• What this task involves
Below is a listing; restate from it, character for character, the lines beginning at the line holding "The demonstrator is" and ending at the line holding "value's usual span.", both included.

(Material supplied)

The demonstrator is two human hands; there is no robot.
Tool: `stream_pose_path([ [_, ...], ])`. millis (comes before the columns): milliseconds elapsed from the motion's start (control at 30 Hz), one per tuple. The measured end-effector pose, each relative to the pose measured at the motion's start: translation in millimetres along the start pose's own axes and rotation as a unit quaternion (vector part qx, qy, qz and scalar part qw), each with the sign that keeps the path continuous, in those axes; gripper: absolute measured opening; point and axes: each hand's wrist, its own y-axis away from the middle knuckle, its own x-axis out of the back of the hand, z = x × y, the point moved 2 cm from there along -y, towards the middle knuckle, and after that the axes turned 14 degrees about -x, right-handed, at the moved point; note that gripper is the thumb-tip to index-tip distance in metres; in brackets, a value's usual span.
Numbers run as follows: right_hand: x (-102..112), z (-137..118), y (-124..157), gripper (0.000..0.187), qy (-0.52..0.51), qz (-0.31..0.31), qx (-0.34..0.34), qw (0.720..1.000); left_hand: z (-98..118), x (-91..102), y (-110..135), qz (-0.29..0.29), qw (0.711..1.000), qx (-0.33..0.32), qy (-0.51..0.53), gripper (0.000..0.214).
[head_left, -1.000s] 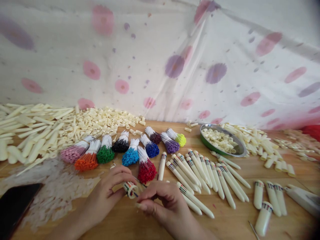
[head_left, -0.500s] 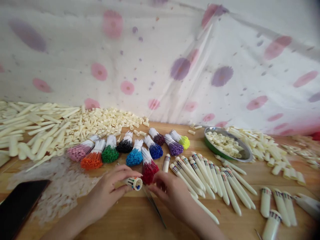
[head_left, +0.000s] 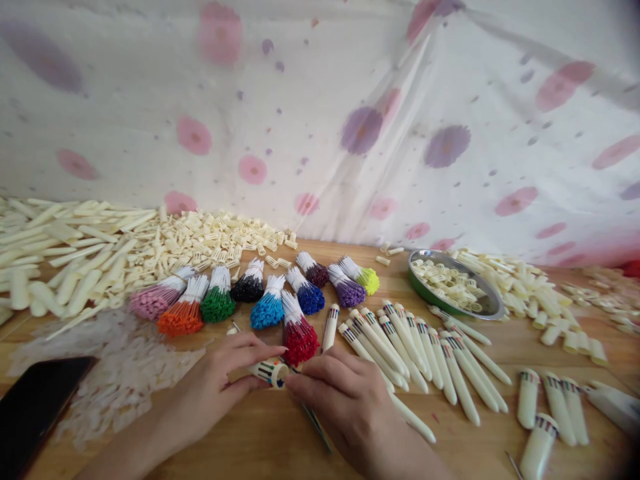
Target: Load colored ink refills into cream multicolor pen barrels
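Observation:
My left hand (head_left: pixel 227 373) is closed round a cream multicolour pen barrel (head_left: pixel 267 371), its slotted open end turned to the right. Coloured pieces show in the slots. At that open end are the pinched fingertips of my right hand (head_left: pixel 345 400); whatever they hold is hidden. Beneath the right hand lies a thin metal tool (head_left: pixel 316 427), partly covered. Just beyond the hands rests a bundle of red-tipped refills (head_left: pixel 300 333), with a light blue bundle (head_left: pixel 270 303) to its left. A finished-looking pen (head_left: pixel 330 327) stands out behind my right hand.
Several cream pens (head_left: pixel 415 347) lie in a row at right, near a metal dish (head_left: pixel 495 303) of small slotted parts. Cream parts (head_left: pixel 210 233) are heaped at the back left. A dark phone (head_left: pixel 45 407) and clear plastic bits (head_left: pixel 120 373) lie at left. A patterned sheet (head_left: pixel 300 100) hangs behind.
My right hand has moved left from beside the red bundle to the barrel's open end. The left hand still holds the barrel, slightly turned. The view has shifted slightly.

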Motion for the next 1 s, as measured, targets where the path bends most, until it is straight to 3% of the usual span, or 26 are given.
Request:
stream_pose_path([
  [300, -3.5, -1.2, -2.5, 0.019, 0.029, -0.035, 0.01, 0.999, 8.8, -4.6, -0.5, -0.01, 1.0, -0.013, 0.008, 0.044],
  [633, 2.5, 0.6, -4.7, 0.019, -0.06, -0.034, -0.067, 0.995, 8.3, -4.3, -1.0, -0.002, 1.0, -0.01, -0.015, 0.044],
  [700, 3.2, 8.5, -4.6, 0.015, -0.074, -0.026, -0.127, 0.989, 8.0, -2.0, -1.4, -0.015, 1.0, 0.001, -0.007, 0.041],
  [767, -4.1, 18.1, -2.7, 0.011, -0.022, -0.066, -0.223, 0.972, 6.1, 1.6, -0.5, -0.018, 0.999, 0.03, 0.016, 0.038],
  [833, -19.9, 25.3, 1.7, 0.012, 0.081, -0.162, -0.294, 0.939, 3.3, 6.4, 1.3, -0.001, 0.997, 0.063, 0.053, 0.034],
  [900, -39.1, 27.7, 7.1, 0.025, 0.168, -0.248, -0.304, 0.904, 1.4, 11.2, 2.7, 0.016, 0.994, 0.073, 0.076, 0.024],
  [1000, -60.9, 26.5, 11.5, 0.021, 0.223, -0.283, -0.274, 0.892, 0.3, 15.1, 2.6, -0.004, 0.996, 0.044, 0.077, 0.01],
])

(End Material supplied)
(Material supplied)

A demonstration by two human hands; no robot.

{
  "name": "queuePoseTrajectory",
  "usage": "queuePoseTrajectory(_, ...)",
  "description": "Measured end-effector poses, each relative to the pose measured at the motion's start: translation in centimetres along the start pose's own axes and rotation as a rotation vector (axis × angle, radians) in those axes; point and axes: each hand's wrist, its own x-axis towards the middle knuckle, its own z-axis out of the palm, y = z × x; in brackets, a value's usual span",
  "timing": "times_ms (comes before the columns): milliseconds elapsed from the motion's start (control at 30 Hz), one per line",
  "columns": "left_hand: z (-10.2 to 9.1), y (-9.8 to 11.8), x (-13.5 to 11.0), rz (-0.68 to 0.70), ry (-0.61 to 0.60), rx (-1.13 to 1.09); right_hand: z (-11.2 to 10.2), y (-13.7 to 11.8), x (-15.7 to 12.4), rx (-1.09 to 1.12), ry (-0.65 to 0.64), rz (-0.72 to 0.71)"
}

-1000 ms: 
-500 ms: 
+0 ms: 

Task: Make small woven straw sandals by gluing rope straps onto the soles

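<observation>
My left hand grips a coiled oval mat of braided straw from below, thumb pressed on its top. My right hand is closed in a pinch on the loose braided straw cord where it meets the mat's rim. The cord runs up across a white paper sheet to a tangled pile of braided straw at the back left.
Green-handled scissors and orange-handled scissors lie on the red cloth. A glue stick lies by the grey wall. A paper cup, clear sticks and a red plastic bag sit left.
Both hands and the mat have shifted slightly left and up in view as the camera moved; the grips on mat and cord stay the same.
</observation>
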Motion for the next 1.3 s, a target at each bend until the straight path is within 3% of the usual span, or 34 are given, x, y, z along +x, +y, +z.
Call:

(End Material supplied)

• Exercise output
The demonstrator is two human hands; there is no robot.
Tool: `stream_pose_path([ [_, ...], ])`. millis (comes before the columns): milliseconds elapsed from the motion's start (control at 30 Hz), one per tuple. The measured end-effector pose, each relative to the pose measured at the motion's start: translation in millimetres along the start pose's own axes and rotation as a unit quaternion (vector part qx, qy, qz and scalar part qw), each with the sign that keeps the path continuous, in those axes; gripper: absolute measured opening; point and axes: each hand's wrist, its own y-axis away from the middle knuckle, its own x-axis out of the back of the hand, z = x × y, the point moved 2 cm from there along -y, towards the middle knuckle, and after that the axes turned 14 degrees about -x, right-handed, at the moved point; note that gripper is the thumb-tip to index-tip distance in metres; in brackets, a value's usual span.

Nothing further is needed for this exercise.